Linux KVM/arm64 development list
 help / color / mirror / Atom feed

From: Zenghui Yu <zenghui.yu@linux.dev>
To: Marc Zyngier <maz@kernel.org>, Zenghui Yu <yuzenghui@huawei.com>
Cc: Oliver Upton <oliver.upton@linux.dev>,
	kvmarm@lists.linux.dev, James Morse <james.morse@arm.com>,
	Suzuki K Poulose <suzuki.poulose@arm.com>,
	stable@vger.kernel.org, Xiang Chen <chenxiang66@hisilicon.com>
Subject: Re: [PATCH] KVM: arm64: vgic-v4: Consistently request doorbell irq for blocking vCPU
Date: Wed, 12 Jul 2023 23:56:06 +0800	[thread overview]
Message-ID: <c1b2e321-be93-0082-2724-f0e36ff9872a@linux.dev> (raw)
In-Reply-To: <86zg41utno.wl-maz@kernel.org>

On 2023/7/12 21:49, Marc Zyngier wrote:
> On Wed, 12 Jul 2023 13:09:45 +0100,
> Zenghui Yu <yuzenghui@huawei.com> wrote:
>>
>> On 2023/7/11 15:26, Oliver Upton wrote:
>>> On Tue, Jul 11, 2023 at 08:23:25AM +0100, Marc Zyngier wrote:
>>>> On Mon, 10 Jul 2023 18:55:53 +0100,
>>>> Oliver Upton <oliver.upton@linux.dev> wrote:
>>>>>
>>>>> Xiang reports that VMs occasionally fail to boot on GICv4.1 systems when
>>>>> running a preemptible kernel, as it is possible that a vCPU is blocked
>>>>> without requesting a doorbell interrupt.
>>>>>
>>>>> The issue is that any preemption that occurs between vgic_v4_put() and
>>>>> schedule() on the block path will mark the vPE as nonresident and *not*
>>>>> request a doorbell irq.
>>>>
>>>> It'd be worth spelling out.
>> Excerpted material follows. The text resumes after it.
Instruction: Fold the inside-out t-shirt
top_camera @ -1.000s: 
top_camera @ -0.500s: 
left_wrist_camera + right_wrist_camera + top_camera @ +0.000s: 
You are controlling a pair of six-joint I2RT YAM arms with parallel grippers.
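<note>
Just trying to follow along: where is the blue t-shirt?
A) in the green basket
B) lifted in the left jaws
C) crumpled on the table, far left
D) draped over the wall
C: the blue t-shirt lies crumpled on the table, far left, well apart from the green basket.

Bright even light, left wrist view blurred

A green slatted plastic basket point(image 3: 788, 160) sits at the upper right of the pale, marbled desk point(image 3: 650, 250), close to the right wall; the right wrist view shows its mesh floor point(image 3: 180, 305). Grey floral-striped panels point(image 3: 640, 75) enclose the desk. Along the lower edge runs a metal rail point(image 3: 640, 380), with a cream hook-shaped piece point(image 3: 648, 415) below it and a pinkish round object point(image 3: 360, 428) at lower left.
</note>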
You need to go via *three* schedule()
>>>> calls: one to be preempted (with DB set), one to be made resident
>>>> again, and then the final one in kvm_vcpu_halt(), clearing the DB on
>>>> vcpu_put() due to the bug.
>>>
>>> Yeah, a bit lazy in the wording. What I had meant to imply was
>>> preemption happening after the doorbell is set up and before the thread
>>> has an opportunity to explicitly schedule out. Perhaps I should just say
>>> that.
>>>
>>>>>
>>>>> Fix it by consistently requesting a doorbell irq in the vcpu put path if
>>>>> the vCPU is blocking.
>>
>> Yup. Agreed!
>>
>>>>> While this technically means we could drop the
>>>>> early doorbell irq request in kvm_vcpu_wfi(), deliberately leave it
>>>>> intact such that vCPU halt polling can properly detect the wakeup
>>>>> condition before actually scheduling out a vCPU.
>>
>> Yeah, just like what we did in commit 07ab0f8d9a12 ("KVM: Call
>> kvm_arch_vcpu_blocking early into the blocking sequence").
>>
>> My only concern is that if the preemption happens before halt polling,
>> we would enter the polling loop with VPE already resident on the RD and
>> can't recognize any firing GICv4.x virtual interrupts (targeting this
>> VPE) in polling. [1]
> 
> The status of the pending bit is recorded in pending_last, so we don't
> lose what was snapshot at the point of hitting WFI. But we indeed
> don't have any idea for something firing during the polling loop.
> 
>> Given that making VPE resident on the vcpu block path (i.e., in
>> kvm_vcpu_halt()) makes little sense (right?) and leads to this sort of
>> problem, a crude idea is that we can probably keep track of the
>> "nested" vgic_v4_{put,load} calls (instead of a single vpe->resident
>> flag) and keep VPE *not resident* on the whole block path (like what we
>> had before commit 8e01d9a396e6). And we then rely on
>> kvm_vcpu_wfi/vgic_v4_load to actually schedule the VPE on...
> 
> I'm not sure about the nested tracking part, but it's easy enough to
> have a vcpu flag indicating that we're in WFI. So an *alternative* to
> the current fix would be something like this:
> 
> diff --git a/arch/arm64/include/asm/kvm_host.h b/arch/arm64/include/asm/kvm_host.h
> index f54ba0a63669..417a0e85456b 100644
> --- a/arch/arm64/include/asm/kvm_host.h
> +++ b/arch/arm64/include/asm/kvm_host.h
> @@ -817,6 +817,8 @@ struct kvm_vcpu_arch {
>  #define DBG_SS_ACTIVE_PENDING	__vcpu_single_flag(sflags, BIT(5))
>  /* PMUSERENR for the guest EL0 is on physical CPU */
>  #define PMUSERENR_ON_CPU	__vcpu_single_flag(sflags, BIT(6))
> +/* WFI instruction trapped */
> +#define IN_WFI			__vcpu_single_flag(sflags, BIT(7))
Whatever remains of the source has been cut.